Cyber security agencies suspect a massive data breach has occurred over the last few days, enabling cyber criminals to obtain proof against citizens visiting pornographic websites and blackmailing them.
According to the Maharashtra Cyber police, a rise has been observed in extortion emails received by people over the last few days.
“The victims receive their own account passwords in the email or their browser history which shows that they have accessed porn sites. The emails demand large amounts in bitcoins for not making these details public. Such emails have become rampant over the last few days and this may be due to a data breach event,” Balsing Rajput, Maharashtra Cyber SP, said.
Mr. Rajput said the data breach could be a result of any number of possibilities.
“Often, cyber criminals instal trackers on porn sites which creep into the browsers of the targets when they visit the sites. Once the trackers have access to the victims’ browsers, they can do anything that they are programmed to do, including capture log in names and passwords of email or other accounts.”
Another possibility, he said, is that passwords of a large number of targets, which were hacked at a previous date, have been sold in bulk to a gang specialising in cyber-extortion and are now being used to intimidate the victims. The fact that the criminals have their passwords convinces the targets that they have access to their browsing history as well, the officer said.
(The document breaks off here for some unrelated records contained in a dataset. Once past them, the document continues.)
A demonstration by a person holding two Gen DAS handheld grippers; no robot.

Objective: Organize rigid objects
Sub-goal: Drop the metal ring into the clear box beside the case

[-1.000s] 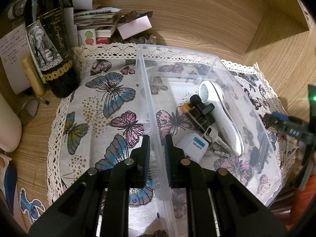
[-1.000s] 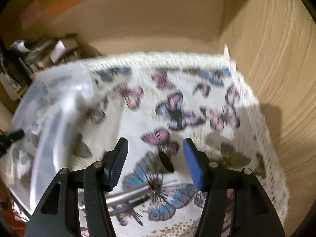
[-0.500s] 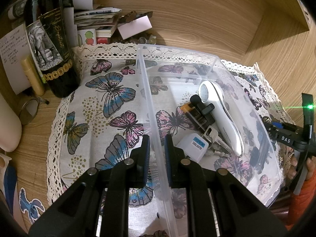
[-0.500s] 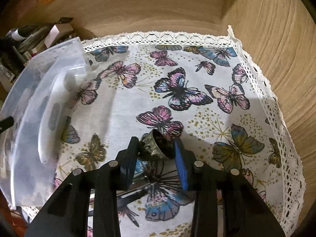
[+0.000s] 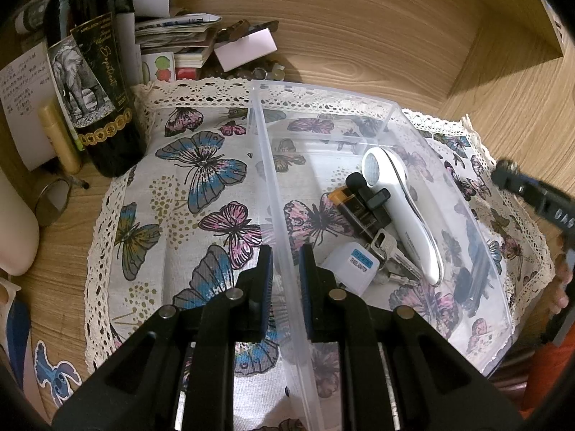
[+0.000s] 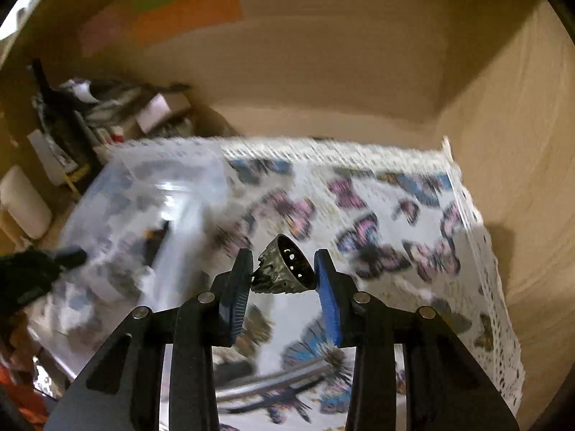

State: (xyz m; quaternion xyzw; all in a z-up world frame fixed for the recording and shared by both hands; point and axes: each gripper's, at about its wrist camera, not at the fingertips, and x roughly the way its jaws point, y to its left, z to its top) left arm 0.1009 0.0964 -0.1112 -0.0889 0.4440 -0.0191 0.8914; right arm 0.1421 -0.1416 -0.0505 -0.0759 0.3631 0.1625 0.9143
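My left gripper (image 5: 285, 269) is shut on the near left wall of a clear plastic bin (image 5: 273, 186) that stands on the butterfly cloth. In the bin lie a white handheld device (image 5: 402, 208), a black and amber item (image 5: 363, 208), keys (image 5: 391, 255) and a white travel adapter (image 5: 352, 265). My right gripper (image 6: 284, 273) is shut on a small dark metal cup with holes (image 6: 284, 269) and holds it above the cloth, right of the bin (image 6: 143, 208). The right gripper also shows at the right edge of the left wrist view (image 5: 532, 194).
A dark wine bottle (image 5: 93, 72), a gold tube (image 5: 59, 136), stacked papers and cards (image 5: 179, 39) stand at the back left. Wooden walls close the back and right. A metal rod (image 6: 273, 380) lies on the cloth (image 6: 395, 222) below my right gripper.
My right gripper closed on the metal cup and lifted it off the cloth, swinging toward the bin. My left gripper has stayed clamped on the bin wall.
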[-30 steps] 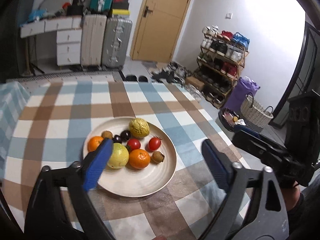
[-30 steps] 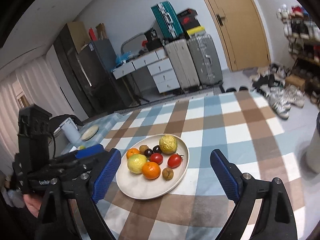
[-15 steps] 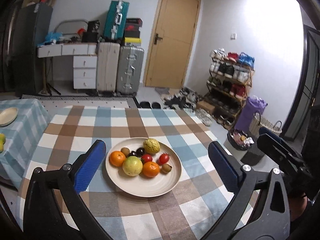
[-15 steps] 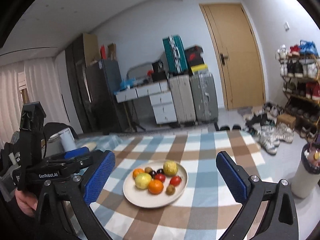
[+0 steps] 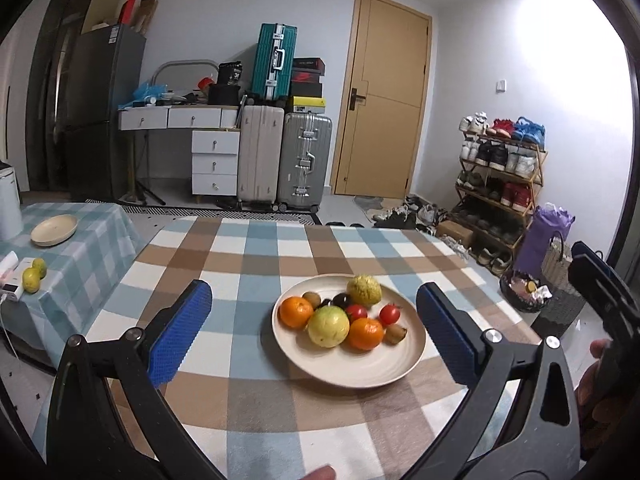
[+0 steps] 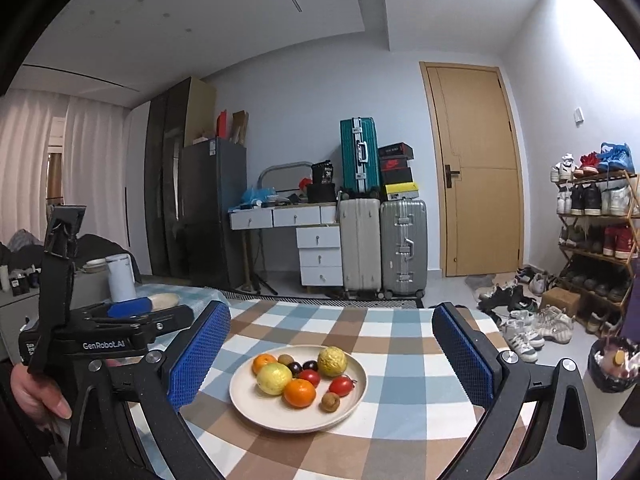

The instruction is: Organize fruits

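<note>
Change: both views now sit farther back and more level than a second ago; more wall and ceiling show; the plate (image 5: 348, 364) has slid toward the right pad in the left view; a side table (image 5: 80, 256) has come into view
Left gripper (image 5: 312, 332): jaws wide; nothing between the blue pads; raised over the near edge of the checked table (image 5: 248, 248); its body also shows at left in the right view, with a hand (image 6: 36, 392) on the grip
Right gripper (image 6: 332, 352): jaws at full spread; empty; raised clear of the cloth; its black body shows at the right edge of the left view
Plate: cream; on the checked cloth; between the right gripper's pads in the right view
Fruit: all on the plate, in a cluster toward its far side; two oranges (image 5: 296, 312); a pale green fruit (image 5: 328, 326) touching the near orange (image 5: 364, 334); a bumpy yellow fruit (image 5: 363, 290) at the back; two tomatoes (image 5: 390, 314); two brown kiwis (image 5: 396, 333); dark plums (image 5: 342, 300)
Side table: left of the main table; bears an empty dish (image 5: 54, 230) and two small green-yellow fruits (image 5: 34, 276)
Background: suitcases (image 5: 280, 168), a door (image 5: 382, 96), a shoe rack (image 5: 500, 172)
</note>
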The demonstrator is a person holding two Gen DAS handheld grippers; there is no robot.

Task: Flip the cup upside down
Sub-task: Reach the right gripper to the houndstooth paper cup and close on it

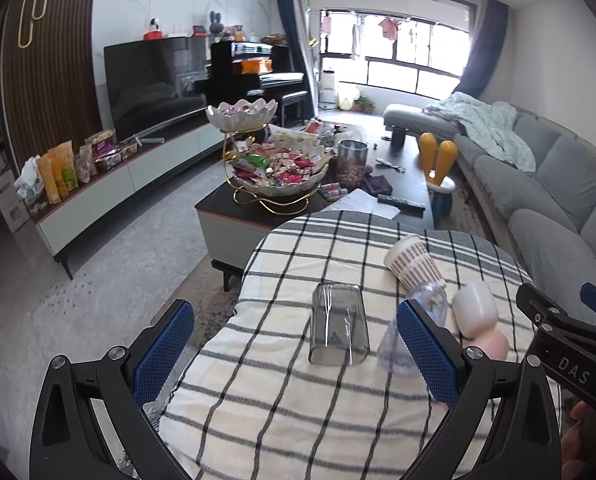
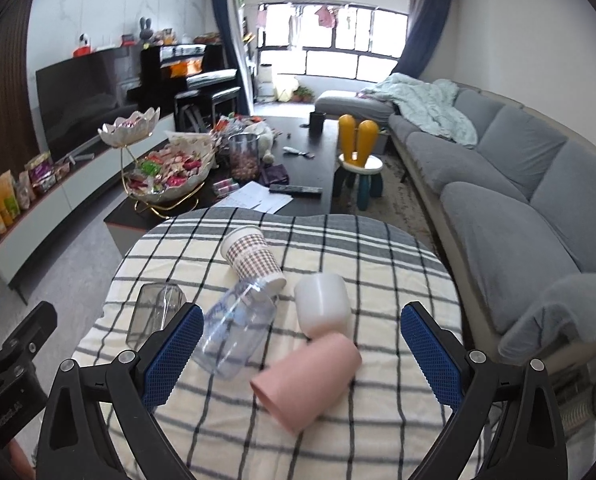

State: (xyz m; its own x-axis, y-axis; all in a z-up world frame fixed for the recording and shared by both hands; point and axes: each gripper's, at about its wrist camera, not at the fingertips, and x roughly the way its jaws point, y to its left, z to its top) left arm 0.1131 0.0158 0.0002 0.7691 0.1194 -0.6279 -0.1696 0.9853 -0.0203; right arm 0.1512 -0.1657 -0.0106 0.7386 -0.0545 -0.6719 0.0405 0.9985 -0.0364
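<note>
Several cups lie on their sides on a table with a checked cloth [image 1: 298,420] [image 2: 378,248]. A smoky clear square cup [image 1: 339,325] [image 2: 156,312] lies centred ahead of my open, empty left gripper [image 1: 298,352]. A clear plastic cup [image 2: 238,326] [image 1: 430,304], a patterned paper cup [image 2: 252,256] [image 1: 414,262], a white cup [image 2: 324,304] [image 1: 476,308] and a pink cup [image 2: 308,378] [image 1: 494,344] lie to the right. My right gripper [image 2: 298,356] is open and empty, with the pink cup between its fingers.
Past the table stands a dark coffee table [image 1: 402,164] with a tiered snack bowl [image 1: 274,160], a jar [image 1: 352,162] and remotes. A grey sofa [image 2: 518,184] runs along the right. A TV cabinet [image 1: 130,168] lines the left wall.
</note>
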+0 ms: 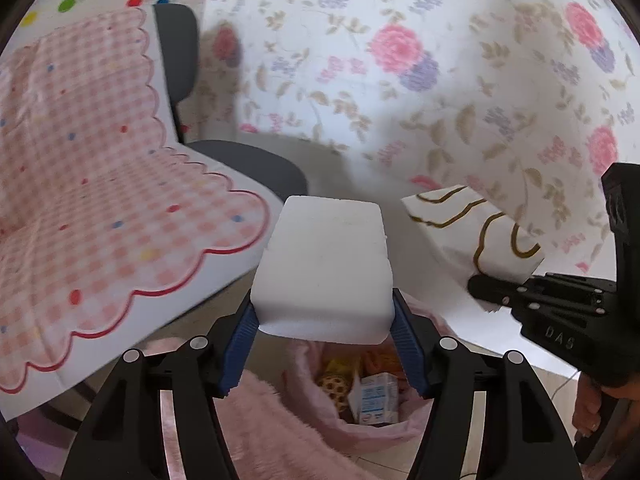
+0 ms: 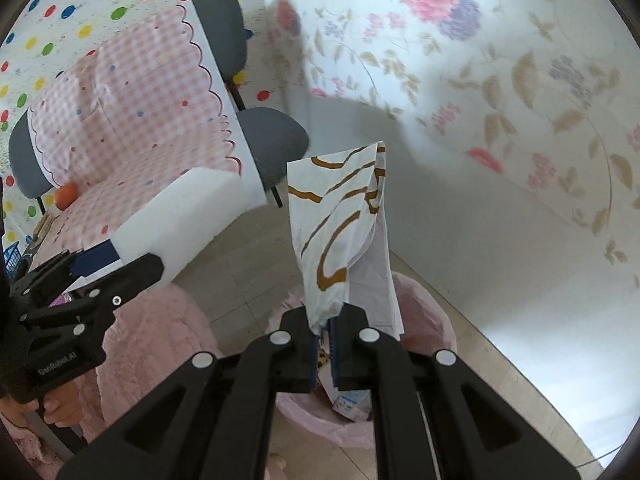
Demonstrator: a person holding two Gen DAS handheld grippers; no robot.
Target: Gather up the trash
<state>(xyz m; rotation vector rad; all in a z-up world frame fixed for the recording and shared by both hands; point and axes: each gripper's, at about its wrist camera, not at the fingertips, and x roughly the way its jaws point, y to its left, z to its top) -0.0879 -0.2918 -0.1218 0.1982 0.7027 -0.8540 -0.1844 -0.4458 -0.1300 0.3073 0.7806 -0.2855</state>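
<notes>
Nearest, at the bottom centre of the left wrist view, the left gripper [image 1: 325,312] has its blue pads [image 1: 242,340] spread wide and pressed against the two sides of a white foam block [image 1: 326,264], which fills the gap and juts forward above the fingers. Directly beneath it, at lower centre, a bin lined with a pink bag [image 1: 320,412] holds a small carton [image 1: 376,398] and some yellow scraps. At the bottom centre of the right wrist view, the right gripper [image 2: 325,344] is almost closed, pinching the lower end of a white wrapper with brown loops [image 2: 340,224], which stands up from the jaws toward mid-frame; the pink bag's rim shows behind and below the fingers. The same wrapper appears at the right of the left view, held by the other gripper. Farther off, on the left, a pink checked cloth [image 1: 88,184] drapes over a surface beside a grey chair [image 1: 248,164]. Behind everything, across the top, hangs a floral sheet [image 1: 420,60].
</notes>
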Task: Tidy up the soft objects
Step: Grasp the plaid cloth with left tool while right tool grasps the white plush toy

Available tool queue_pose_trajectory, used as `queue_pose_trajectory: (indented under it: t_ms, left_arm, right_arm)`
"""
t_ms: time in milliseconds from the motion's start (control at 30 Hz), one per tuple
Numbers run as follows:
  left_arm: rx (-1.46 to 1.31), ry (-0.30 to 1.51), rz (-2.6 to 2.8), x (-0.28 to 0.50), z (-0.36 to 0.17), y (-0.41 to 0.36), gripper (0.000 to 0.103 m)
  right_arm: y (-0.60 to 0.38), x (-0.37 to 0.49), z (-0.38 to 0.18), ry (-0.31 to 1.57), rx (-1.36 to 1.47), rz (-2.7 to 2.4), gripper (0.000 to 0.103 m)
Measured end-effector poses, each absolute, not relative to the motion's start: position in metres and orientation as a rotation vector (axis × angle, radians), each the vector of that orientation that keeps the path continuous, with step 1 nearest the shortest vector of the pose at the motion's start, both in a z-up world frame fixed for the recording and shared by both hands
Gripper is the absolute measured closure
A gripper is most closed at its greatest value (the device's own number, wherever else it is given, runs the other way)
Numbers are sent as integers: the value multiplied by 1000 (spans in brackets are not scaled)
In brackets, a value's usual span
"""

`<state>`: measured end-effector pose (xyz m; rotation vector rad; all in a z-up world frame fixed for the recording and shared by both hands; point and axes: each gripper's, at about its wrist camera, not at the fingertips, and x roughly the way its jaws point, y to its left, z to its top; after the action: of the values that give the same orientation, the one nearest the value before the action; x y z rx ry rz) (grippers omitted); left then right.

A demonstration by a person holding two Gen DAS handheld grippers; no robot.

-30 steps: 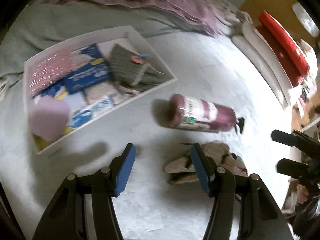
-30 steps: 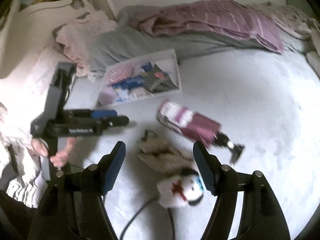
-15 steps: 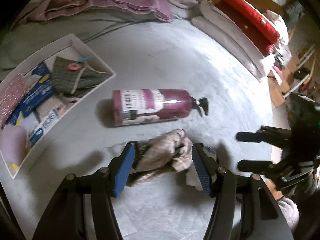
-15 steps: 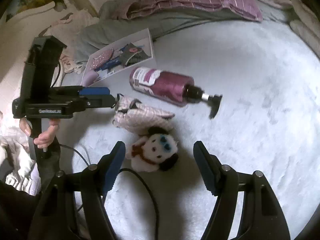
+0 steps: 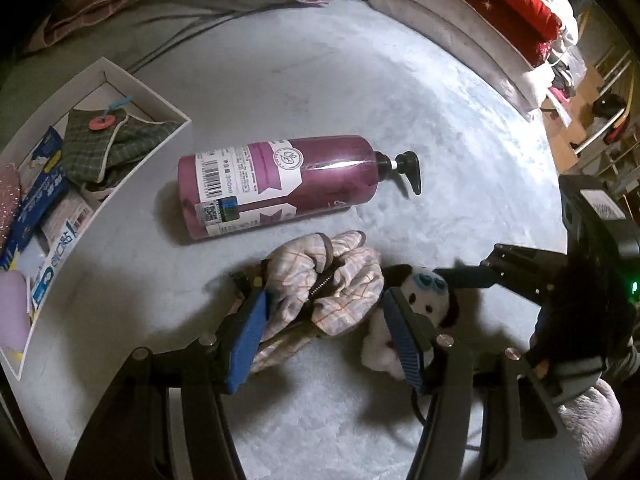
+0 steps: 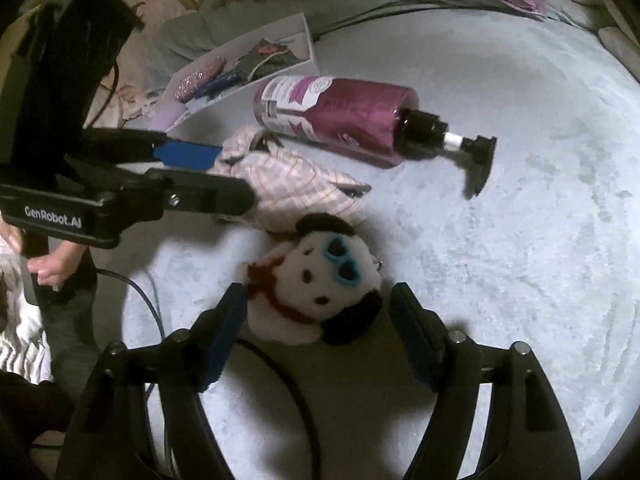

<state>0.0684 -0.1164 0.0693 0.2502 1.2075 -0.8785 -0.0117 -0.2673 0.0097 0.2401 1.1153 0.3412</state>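
Note:
A pink plaid fabric pouch (image 5: 324, 280) lies on the grey bed cover; my left gripper (image 5: 326, 324) is open with its blue pads on either side of it. The pouch also shows in the right wrist view (image 6: 292, 184), with the left gripper (image 6: 216, 176) around its left end. A white plush dog with blue heart glasses (image 6: 316, 288) lies beside the pouch. My right gripper (image 6: 316, 332) is open and straddles the plush. The plush also shows in the left wrist view (image 5: 416, 300), with the right gripper (image 5: 472, 276) over it.
A purple pump bottle (image 5: 280, 188) lies on its side just beyond the pouch, and shows in the right wrist view (image 6: 340, 116). A white tray (image 5: 132, 80) with a green plaid pouch, blue packets and pink items stands at the left. Bedding and pillows (image 5: 460, 28) line the far edge.
Both grippers have come forward and down. The left one now brackets the plaid pouch. The right one now brackets the plush dog.

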Motion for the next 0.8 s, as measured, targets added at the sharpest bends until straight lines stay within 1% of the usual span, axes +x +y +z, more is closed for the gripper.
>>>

The issue, however, does not end here. As viewing pornographic material comes with a stigma, many prefer paying up to alerting the authorities. While the Maharashtra Cyber department has been informally approached by a few people, none of them was willing to register a complaint. The absence of clear data also becomes a hindrance in trying to detect the source of the breach, sources said.
Mr. Rajput said everyone should follow basic cyber hygiene to avoid falling prey to such scams.
“One can go for a two-factor authentication while logging in to email accounts, which alerts the user every time there is an attempt to log in. All devices should have anti-virus software and should be scanned regularly. Any application or programme which is not downloaded by the users should be deleted immediately.”